The following function emits a -Wuninitialized warning on ++count with -Wall
https://godbolt.org/z/KfaMEETY1:

int test(bool cond) {
    int count;
    ++count;
    return count;
}

Making the increment be conditional changes it to a -Wmaybe-uninitialized
warning, which is suppressed with -Wno-maybe-uninitialized.
https://godbolt.org/z/qarMrqW7E

int test(bool cond) {
    int count;
    if (cond) ++count;
    return count;
}

This makes no sense. count is never initialized on any path through the
function, and it is returned on all paths.

We use -Wall with -Wno-maybe-uninitialized on our codebase because we were
getting too many false-positives with -Wmaybe-initialized, in particular from
third-party headers that we didn't want to modify.

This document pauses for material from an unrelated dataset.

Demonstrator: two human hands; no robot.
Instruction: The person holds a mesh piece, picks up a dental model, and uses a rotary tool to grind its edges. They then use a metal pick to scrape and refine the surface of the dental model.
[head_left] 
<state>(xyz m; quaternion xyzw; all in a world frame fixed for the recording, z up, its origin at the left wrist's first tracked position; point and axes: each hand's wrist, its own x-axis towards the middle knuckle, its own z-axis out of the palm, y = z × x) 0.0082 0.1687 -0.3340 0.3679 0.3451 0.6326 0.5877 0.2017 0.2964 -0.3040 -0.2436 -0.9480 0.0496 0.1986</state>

At the time we decided to do
that, we didn't realize that we would also be missing out on clearly
uninitialized cases like this.

[Bug c++/105534] -Wmaybe-uninitialized cases shouldn't suppress -Wuninitialized warnings

[rguenth at gcc dot gnu.org]

https://gcc.gnu.org/bugzilla/show_bug.cgi?id=105534

Richard Biener <rguenth at gcc dot gnu.org> changed:

           What    |Removed                     |Added
----------------------------------------------------------------------------
            Version|unknown                     |12.1.0
   Last reconfirmed|                            |2022-05-09
     Ever confirmed|0                           |1
           Keywords|                            |diagnostic
             Status|UNCONFIRMED                 |NEW

--- Comment #1 from Richard Biener <rguenth at gcc dot gnu.org> ---
Confirmed.  I think we are not considering that

  # count_1 = PHI <count_3(D)(5), count_4(3)>

is actually the same variable plus that count_4 can be considered an
uninitialized use even though it is (conditional)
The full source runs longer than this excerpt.